Department of Epidemiology, Harvard T.H. School of Public Health, Boston, Massachusetts, USA.
Department of Statistics and Data Science, Hebrew University, Jerusalem, Israel.
Stat Med. 2024 Dec 20;43(29):5473-5483. doi: 10.1002/sim.10257. Epub 2024 Oct 25.
Paired organs like eyes, ears, and lungs in humans exhibit similarities, and data from these organs often display remarkable correlations. Accounting for these correlations could enhance classification models used in predicting disease phenotypes. To our knowledge, there is limited, if any, literature addressing this topic, and existing methods do not exploit such correlations. For example, the conventional approach treats each ear as an independent observation when predicting audiometric phenotypes and is agnostic about the correlation of data from the two ears of the same person. This approach may lead to information loss and reduce the model performance.
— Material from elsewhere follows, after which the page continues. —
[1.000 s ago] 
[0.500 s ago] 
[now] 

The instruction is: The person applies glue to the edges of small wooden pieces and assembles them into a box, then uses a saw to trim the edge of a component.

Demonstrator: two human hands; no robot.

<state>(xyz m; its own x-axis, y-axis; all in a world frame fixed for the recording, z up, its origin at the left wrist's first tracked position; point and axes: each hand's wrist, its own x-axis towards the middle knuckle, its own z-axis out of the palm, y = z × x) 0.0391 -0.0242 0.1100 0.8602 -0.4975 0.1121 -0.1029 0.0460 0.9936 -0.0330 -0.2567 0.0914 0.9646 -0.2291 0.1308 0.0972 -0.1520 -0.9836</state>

In response to this gap, particularly in the context of audiometric phenotype prediction, this paper proposes new quadratic discriminant analysis (QDA) algorithms that appropriately deal with the dependence between ears. We propose two-stage analysis strategies: (1) conducting data transformations to reduce data dimensionality before applying QDA; and (2) developing new QDA algorithms to partially utilize the dependence between phenotypes of two ears. We conducted simulation studies to compare different transformation methods and to assess the performance of different QDA algorithms. The empirical results suggested that the transformation may only be beneficial when the sample size is relatively small. Moreover, our proposed new QDA algorithms performed better than the conventional approach in both person-level and ear-level accuracy. As an illustration, we applied them to audiometric data from the Medical University of South Carolina Longitudinal Cohort Study of Age-related Hearing Loss. In addition, we developed an R package, PairQDA, to implement the proposed algorithms.
成对的器官,如人类的眼睛、耳朵和肺部,具有相似性,并且这些器官的数据通常显示出显著的相关性。考虑到这些相关性,可以增强用于预测疾病表型的分类模型。据我们所知,目前针对这个主题的文献很少,如果有的话,并且现有的方法并没有利用这种相关性。例如,在预测听力表型时,传统方法将每个耳朵视为独立的观察值,并且对同一人的两个耳朵的数据相关性一无所知。这种方法可能会导致信息丢失并降低模型性能。针对这种差距,特别是在听力表型预测的背景下,本文提出了新的二次判别分析(QDA)算法,这些算法可以适当处理耳朵之间的相关性。我们提出了两阶段分析策略:(1)在应用 QDA 之前进行数据转换以降低数据维度;(2)开发新的 QDA 算法以部分利用两个耳朵的表型之间的相关性。我们进行了模拟研究来比较不同的转换方法,并评估不同 QDA 算法的性能。实证结果表明,当样本量相对较小时,转换可能仅有益。此外,我们提出的新 QDA 算法在个体水平和耳朵水平的准确性方面均优于传统方法。作为说明,我们将其应用于南卡罗来纳医科大学年龄相关性听力损失纵向队列研究的听力数据。此外,我们开发了一个 R 包 PairQDA 来实现所提出的算法。